> _MATERIAL SUPPLIED_:
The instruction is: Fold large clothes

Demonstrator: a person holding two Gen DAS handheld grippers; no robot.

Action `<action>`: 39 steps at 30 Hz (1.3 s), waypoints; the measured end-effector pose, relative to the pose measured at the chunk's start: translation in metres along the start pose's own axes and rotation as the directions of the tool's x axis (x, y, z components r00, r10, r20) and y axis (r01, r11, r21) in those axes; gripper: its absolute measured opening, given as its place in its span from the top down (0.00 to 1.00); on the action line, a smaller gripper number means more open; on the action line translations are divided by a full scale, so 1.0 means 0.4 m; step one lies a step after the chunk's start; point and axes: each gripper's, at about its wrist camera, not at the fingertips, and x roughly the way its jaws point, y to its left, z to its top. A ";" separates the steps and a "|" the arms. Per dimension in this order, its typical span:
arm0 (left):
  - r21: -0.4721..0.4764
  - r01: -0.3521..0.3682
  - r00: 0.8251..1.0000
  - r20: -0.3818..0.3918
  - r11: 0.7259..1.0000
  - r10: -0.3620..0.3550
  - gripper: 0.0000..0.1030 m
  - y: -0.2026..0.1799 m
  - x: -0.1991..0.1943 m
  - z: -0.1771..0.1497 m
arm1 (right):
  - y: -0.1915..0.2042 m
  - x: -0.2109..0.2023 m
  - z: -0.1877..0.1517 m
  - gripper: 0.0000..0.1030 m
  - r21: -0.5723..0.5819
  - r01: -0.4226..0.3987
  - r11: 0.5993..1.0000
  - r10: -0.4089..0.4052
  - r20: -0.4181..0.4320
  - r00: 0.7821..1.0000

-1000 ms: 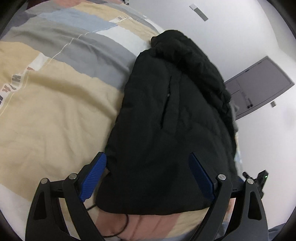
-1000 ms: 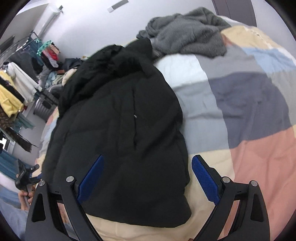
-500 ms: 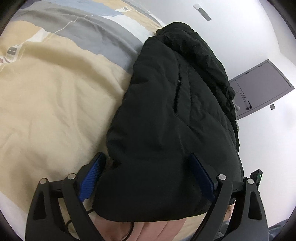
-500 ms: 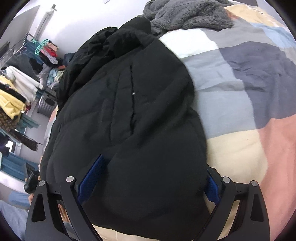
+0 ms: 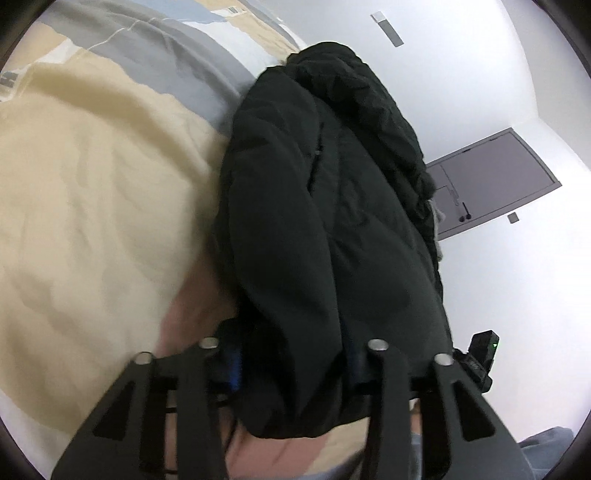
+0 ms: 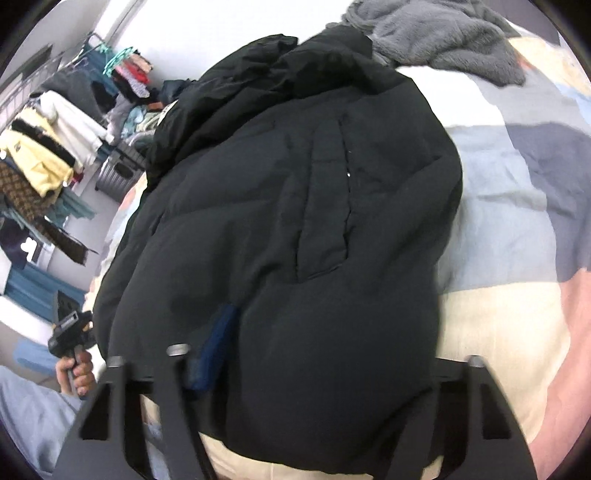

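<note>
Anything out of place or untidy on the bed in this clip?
One thing: a grey fleece garment lies crumpled in a heap at the far end of the bed, just beyond the black jacket, unfolded. The jacket's hood end is bunched too. No damage or spill shows.

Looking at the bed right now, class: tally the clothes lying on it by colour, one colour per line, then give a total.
Black: 1, the jacket
Grey: 1, the fleece
Total: 2 on the bed; clothes on the rack are not counted.
</note>
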 end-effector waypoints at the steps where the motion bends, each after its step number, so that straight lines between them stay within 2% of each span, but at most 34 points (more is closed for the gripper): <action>1: 0.005 -0.002 1.000 -0.001 1.000 0.002 0.71 -0.008 -0.001 0.001 | 0.008 -0.007 0.004 0.67 -0.013 0.007 1.000 -0.007 0.002 1.000; 4: 0.044 -0.023 1.000 0.013 0.999 0.023 0.80 -0.044 -0.015 0.007 | 0.029 -0.031 0.025 0.87 -0.028 0.013 1.000 -0.012 0.026 1.000; 7: 0.056 0.000 0.998 0.062 0.998 -0.003 0.82 -0.077 -0.061 0.024 | 0.056 -0.074 0.050 0.90 -0.054 0.005 0.999 -0.002 0.062 0.998; 12: 0.053 0.044 0.991 0.124 0.998 -0.051 0.85 -0.129 -0.150 0.076 | 0.108 -0.155 0.112 0.93 -0.101 -0.037 0.994 0.049 0.127 0.991; 19: 0.071 0.031 0.985 0.169 0.997 -0.043 0.87 -0.207 -0.242 0.152 | 0.165 -0.296 0.231 0.95 -0.136 -0.100 0.986 0.129 0.227 0.965; 22: 0.088 0.029 0.981 0.189 0.996 -0.046 0.88 -0.248 -0.285 0.172 | 0.183 -0.341 0.263 0.96 -0.164 -0.096 0.982 0.133 0.237 0.962; 32: 0.148 -0.004 0.978 0.209 0.989 -0.027 0.88 -0.385 -0.428 0.200 | 0.222 -0.502 0.279 0.96 -0.219 -0.137 0.966 0.196 0.277 0.941; 39: 0.190 -0.095 0.983 0.176 0.977 0.061 0.88 -0.471 -0.512 0.184 | 0.261 -0.600 0.240 0.96 -0.213 -0.153 0.965 0.212 0.291 0.933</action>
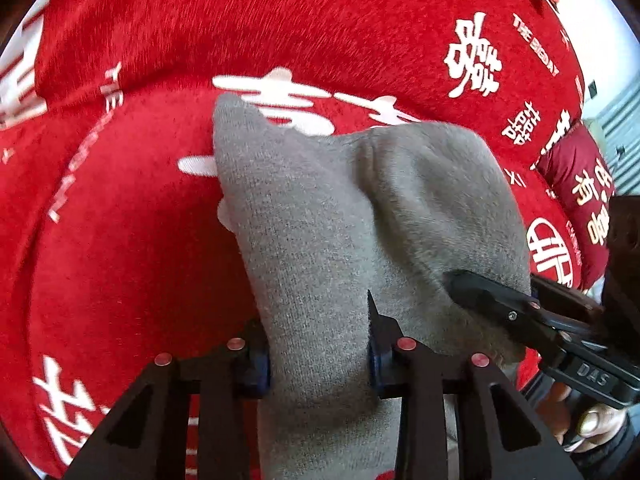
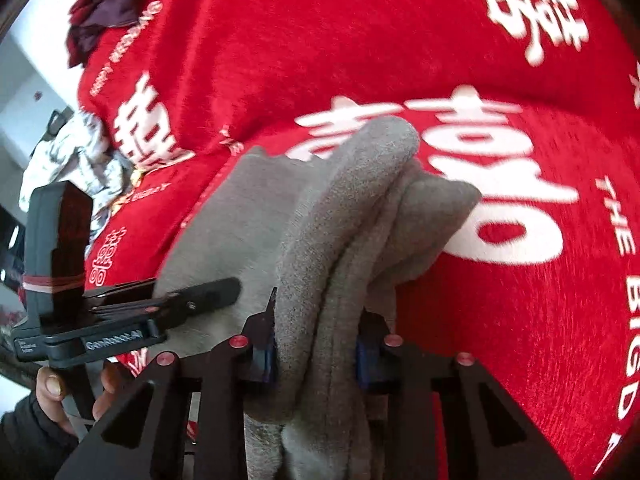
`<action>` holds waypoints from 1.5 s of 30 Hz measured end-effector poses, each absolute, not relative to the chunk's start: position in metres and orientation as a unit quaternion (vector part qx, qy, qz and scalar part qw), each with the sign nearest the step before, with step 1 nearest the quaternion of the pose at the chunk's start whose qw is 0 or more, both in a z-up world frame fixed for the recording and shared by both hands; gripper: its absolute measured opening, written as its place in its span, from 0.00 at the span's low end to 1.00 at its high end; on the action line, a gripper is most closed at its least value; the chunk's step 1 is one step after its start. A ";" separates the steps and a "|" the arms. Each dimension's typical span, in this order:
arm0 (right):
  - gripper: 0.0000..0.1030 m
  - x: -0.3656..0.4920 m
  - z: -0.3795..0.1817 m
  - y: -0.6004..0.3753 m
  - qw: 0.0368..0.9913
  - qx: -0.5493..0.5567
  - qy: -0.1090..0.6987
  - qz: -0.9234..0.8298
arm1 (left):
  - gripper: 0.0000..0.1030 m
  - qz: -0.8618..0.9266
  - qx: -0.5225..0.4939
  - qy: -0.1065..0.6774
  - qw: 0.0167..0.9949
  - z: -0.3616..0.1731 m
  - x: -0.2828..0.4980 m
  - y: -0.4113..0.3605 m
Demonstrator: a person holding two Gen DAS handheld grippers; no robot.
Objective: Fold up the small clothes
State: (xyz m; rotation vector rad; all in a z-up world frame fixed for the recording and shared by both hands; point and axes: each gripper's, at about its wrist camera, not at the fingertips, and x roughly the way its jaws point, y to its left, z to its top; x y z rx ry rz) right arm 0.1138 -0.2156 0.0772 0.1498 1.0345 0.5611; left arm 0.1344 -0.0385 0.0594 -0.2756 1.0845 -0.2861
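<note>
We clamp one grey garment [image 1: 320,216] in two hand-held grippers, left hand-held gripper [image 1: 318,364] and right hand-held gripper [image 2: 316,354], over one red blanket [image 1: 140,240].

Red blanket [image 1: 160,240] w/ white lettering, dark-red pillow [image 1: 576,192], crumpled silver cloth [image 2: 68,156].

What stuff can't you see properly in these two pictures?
- Near end of the grey garment: cut off by the bottom edge and the left gripper, left wrist view.
- What garment it is: bunched in the right gripper, right wrist view.
- Dark clothes pile: small and blurred, right wrist view.
</note>
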 end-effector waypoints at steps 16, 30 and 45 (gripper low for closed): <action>0.30 0.068 0.060 -0.185 0.816 0.010 0.499 0.291 | 0.43 -0.101 -0.138 0.526 0.833 0.039 0.079 -0.005; 0.68 0.048 0.095 -0.219 0.840 -0.012 0.479 0.254 | 0.63 -0.075 -0.139 0.502 0.850 0.070 0.057 0.018; 0.69 -0.014 0.080 -0.180 0.777 -0.073 0.493 0.383 | 0.99 -0.011 -0.104 0.523 0.846 0.035 0.033 0.026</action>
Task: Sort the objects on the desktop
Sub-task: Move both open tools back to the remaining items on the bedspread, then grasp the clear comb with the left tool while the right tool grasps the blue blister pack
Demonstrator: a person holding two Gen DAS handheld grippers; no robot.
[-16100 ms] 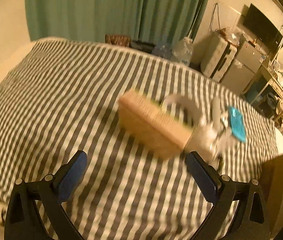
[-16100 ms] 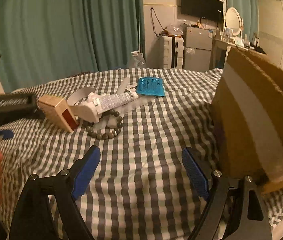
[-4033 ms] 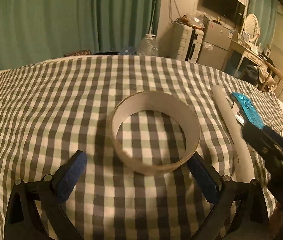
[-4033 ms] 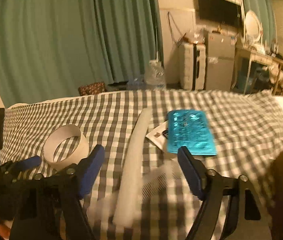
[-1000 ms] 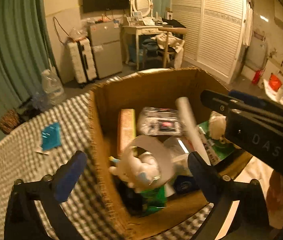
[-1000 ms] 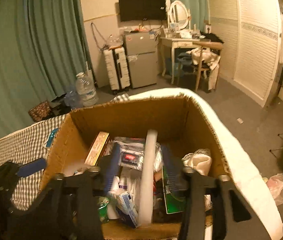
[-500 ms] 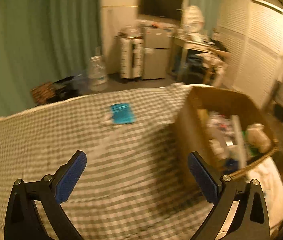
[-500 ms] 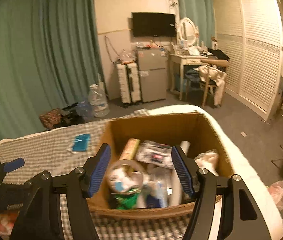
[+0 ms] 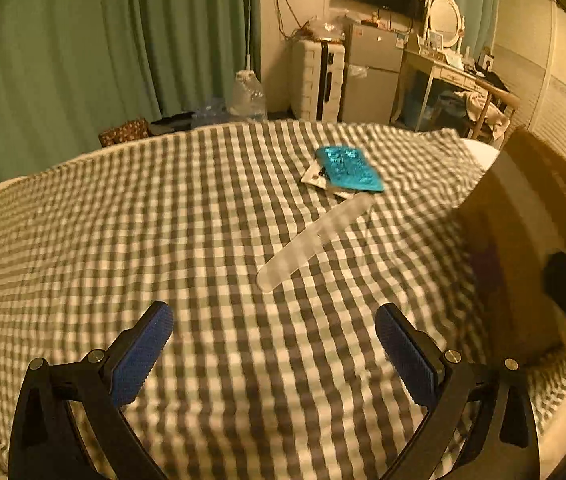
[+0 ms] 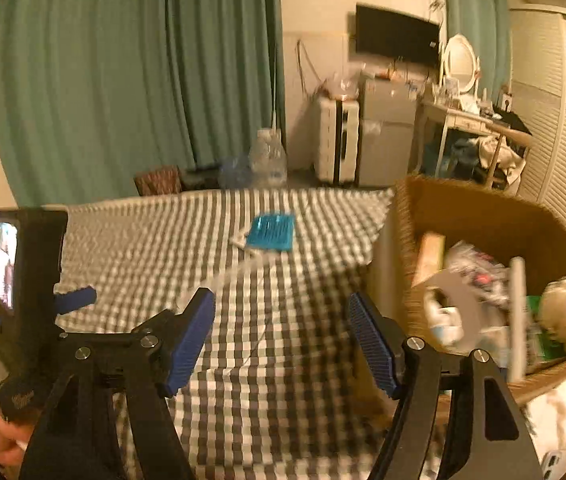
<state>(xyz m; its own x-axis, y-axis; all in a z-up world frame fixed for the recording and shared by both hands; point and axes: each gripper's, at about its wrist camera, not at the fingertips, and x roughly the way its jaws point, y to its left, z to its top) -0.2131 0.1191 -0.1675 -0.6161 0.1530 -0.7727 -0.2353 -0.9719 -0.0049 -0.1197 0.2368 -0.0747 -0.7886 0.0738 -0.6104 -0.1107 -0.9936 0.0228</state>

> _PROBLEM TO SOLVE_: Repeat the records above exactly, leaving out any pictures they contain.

> _RESULT OF THIS EXERCISE_:
The instruction is: Fold large clothes

Demonstrator: a person holding two Gen DAS handheld grippers; no robot.

Action `<action>`: 39 steps at 30 Hz (1.3 s), waypoints; the measured end-effector pose, relative to the pose measured at the chunk's start: translation in metres along the start pose's own axes and rotation as the directions of the tool's x axis (x, y, z components r00, r10, r20) and y axis (r01, r11, r21) in those axes; gripper: its absolute measured opening, given as its place in its span from the top down (0.00 to 1.00); on the action line, a smaller gripper number means more open; on the action line translations are divided by a full scale, so 1.0 means 0.4 m; step one lies a step after the chunk's start; point and axes: each gripper's, at about its wrist camera, not at the fingertips, and x roughly the way its jaws point, y to its left, z to its top. A ";" separates the steps and a "|" the arms. Per dimension in this order, its typical span:
arm0 (left):
  - r21: -0.4721..0.4764
  - r01: -0.3521..0.3682
  - r00: 0.8251..1.0000
  - r20: -0.3818..0.3918
  - r11: 0.7259..1.0000
  - r10: -0.3620..0.3550
  - gripper: 0.0000..0.1030 m
  - y: -0.2026..0.1799 m
  - x: -0.1991..0.1943 m
  - z: -0.1771..0.1497 m
arm1 (right):
  - y: -0.1915..0.2042 m
  - x: -0.2109..0.2023 m
  - z: -0.1877..0.1517 m
  - gripper: 0.0000..0.1030 m
  - r21: -0.5723..0.5819
  - r01: -0.4226..0.3987
  - r11: 0.5993..1.0000
  - r10: -0.4089..0.4052
  - r20: -0.4181..0.4320
  - r00: 0.7821..1.0000

-1000 ms: 
-1000 ms: 
-500 ms: 
-500 ms: 
+0 ms: 
+0 ms: 

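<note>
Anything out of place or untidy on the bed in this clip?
One thing: a grey fleece garment lies crumpled in a heap at the far end of the bed, just beyond the black jacket, unfolded. The jacket's hood end is bunched too. No damage or spill shows.

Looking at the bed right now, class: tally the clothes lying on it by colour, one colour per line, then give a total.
Black: 1, the jacket
Grey: 1, the fleece
Total: 2 on the bed; clothes on the rack are not counted.
</note>
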 end-effector waypoints at the steps where the motion bends, each after its step number, so that straight lines between them stay within 2% of each span, but at most 34 points (more is closed for the gripper): <action>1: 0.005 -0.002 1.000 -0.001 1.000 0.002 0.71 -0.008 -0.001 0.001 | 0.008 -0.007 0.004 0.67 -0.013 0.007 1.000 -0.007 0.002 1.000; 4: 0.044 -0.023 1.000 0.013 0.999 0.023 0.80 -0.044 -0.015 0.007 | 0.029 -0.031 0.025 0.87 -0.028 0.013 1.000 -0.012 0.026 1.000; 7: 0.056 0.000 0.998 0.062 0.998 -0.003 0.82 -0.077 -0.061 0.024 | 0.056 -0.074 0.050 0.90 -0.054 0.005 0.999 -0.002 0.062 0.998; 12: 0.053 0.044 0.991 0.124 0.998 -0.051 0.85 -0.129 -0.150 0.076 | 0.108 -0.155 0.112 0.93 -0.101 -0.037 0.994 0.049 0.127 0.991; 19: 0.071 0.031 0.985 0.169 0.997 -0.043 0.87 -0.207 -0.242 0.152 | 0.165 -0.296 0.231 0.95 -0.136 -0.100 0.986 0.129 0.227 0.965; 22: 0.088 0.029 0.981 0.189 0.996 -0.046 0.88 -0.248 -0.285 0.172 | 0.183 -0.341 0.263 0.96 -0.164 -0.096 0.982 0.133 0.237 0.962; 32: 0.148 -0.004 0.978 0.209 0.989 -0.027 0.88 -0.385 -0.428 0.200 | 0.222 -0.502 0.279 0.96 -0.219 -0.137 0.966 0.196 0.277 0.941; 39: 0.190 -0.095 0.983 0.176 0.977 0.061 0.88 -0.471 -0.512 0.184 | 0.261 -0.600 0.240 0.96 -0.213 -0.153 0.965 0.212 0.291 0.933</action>
`<action>` holds waypoints from 1.5 s of 30 Hz measured end-effector poses, each absolute, not relative to the chunk's start: position in metres and orientation as a unit quaternion (vector part qx, qy, qz and scalar part qw), each with the sign nearest the step before, with step 1 nearest the quaternion of the pose at the chunk's start whose qw is 0 or more, both in a z-up world frame fixed for the recording and shared by both hands; gripper: its absolute measured opening, written as its place in its span, from 0.00 at the span's low end to 1.00 at its high end; on the action line, a gripper is most closed at its least value; the chunk's step 1 is one step after its start. A ";" separates the steps and a "|" the arms. Each dimension's typical span, in this order:
arm0 (right):
  - gripper: 0.0000..0.1030 m
  - x: -0.3656..0.4920 m
  - z: -0.3795..0.1817 m
  - y: -0.6004..0.3753 m
  - qw: 0.0368..0.9913
  - qx: -0.5493..0.5567
  - qy: -0.1090..0.6987
  - qz: -0.9234..0.8298
arm1 (left):
  - gripper: 0.0000..0.1030 m
  - qz: -0.8618..0.9266
  - qx: -0.5225..0.4939
  - qy: -0.1065..0.6774
  - qw: 0.0167..0.9949
  - z: -0.3616..0.1731 m
  - x: -0.2828..0.4980 m
  - y: -0.4113..0.3605 m
Demonstrator: a person holding two Gen DAS handheld grippers; no robot.
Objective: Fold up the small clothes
State: (xyz m; rotation vector rad; all in a z-up world frame fixed for the recording and shared by both hands; point and axes: each gripper's, at about its wrist camera, not at the fingertips, and x roughly the way its jaws point, y to its left, z to its top; x y z rx ry rz) right arm 0.1138 -0.2156 0.0772 0.1498 1.0345 0.5611; left arm 0.1344 -0.0385 0.0594 -0.2756 1.0845 -0.2861
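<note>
We clamp one grey garment [image 1: 320,216] in two hand-held grippers, left hand-held gripper [image 1: 318,364] and right hand-held gripper [image 2: 316,354], over one red blanket [image 1: 140,240].

Red blanket [image 1: 160,240] w/ white lettering, dark-red pillow [image 1: 576,192], crumpled silver cloth [image 2: 68,156].

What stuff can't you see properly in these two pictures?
- Near end of the grey garment: cut off by the bottom edge and the left gripper, left wrist view.
- What garment it is: bunched in the right gripper, right wrist view.
- Dark clothes pile: small and blurred, right wrist view.
</note>
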 end-effector waypoints at steps 16, 30 and 45 (gripper low for closed): <action>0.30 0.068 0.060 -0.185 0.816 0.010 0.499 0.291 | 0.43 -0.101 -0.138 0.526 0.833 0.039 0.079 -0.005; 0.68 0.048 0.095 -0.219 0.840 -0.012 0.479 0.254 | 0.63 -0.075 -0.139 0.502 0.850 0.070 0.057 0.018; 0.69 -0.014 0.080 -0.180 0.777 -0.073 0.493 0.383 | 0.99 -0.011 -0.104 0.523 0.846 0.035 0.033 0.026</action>
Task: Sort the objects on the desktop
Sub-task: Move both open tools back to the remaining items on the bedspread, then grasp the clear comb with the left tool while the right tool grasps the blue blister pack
Demonstrator: a person holding two Gen DAS handheld grippers; no robot.
[-16100 ms] 
[-16100 ms] 
[-4033 ms] 
[-4033 ms] 
[-1000 ms] 
[-1000 ms] 
[-500 ms] 
[-500 ms] 
[+0 ms] 
[+0 ms] 
<state>(xyz m; its own x-axis, y-axis; all in a z-up world frame fixed for the recording and shared by both hands; point and axes: each gripper's, at about its wrist camera, not at the fingertips, and x roughly the way its jaws point, y to its left, z to its top) -0.2131 0.1191 -0.1675 -0.6161 0.1530 -0.7727 -0.2353 -0.9719 -0.0049 -0.1197 0.2368 -0.0747 -0.7886 0.0738 -0.6104 -0.1107 -0.9936 0.0228</state>

The output as shown is complete.